Exercise description. Copy out the lines beginning at the one with "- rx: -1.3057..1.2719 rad" and ending at the last line of the data, both included; pictures stay out.

Supplied material.
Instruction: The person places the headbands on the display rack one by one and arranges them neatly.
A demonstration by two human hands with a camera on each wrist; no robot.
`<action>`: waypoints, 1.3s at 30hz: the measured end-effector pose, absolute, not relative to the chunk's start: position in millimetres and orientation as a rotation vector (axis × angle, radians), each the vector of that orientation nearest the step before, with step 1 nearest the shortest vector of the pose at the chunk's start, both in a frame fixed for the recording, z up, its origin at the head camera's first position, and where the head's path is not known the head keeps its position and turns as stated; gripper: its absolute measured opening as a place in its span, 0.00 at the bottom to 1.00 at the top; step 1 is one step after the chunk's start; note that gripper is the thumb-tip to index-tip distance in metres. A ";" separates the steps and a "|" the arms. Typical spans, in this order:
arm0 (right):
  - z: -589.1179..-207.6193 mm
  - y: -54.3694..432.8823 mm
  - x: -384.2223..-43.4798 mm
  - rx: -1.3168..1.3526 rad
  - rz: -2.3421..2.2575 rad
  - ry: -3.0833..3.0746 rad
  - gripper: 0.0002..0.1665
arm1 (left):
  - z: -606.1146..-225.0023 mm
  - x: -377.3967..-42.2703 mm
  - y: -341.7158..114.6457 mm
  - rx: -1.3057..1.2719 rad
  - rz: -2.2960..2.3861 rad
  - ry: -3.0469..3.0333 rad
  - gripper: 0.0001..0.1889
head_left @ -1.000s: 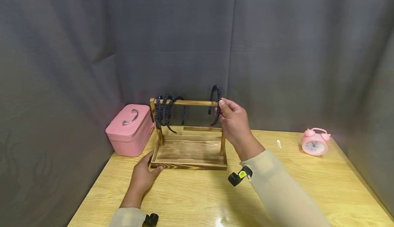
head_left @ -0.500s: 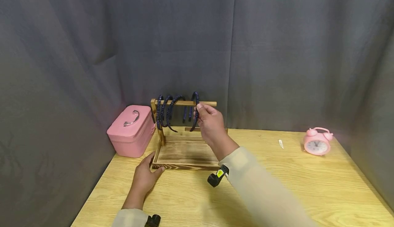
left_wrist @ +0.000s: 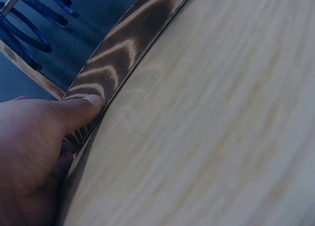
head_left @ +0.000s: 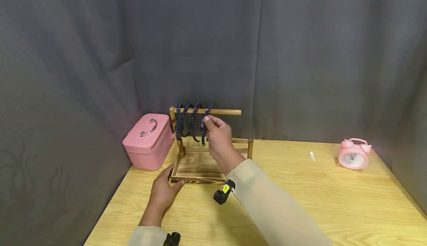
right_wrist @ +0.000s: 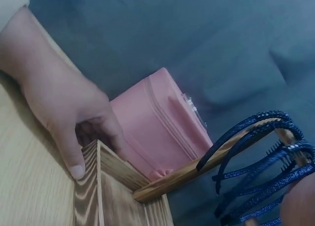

Answer to this problem.
  - rx: -1.3057..1.2719 rad
  - rz: -2.2960..2.3861 rad
  - ry: -3.0469..3.0333 rad
  - gripper: 0.0001..0.1889
head_left @ -1.000s: 
head_left @ -0.500s: 
left_wrist @ +0.000s: 
head_left @ +0.000s: 
right_wrist @ +0.000s: 

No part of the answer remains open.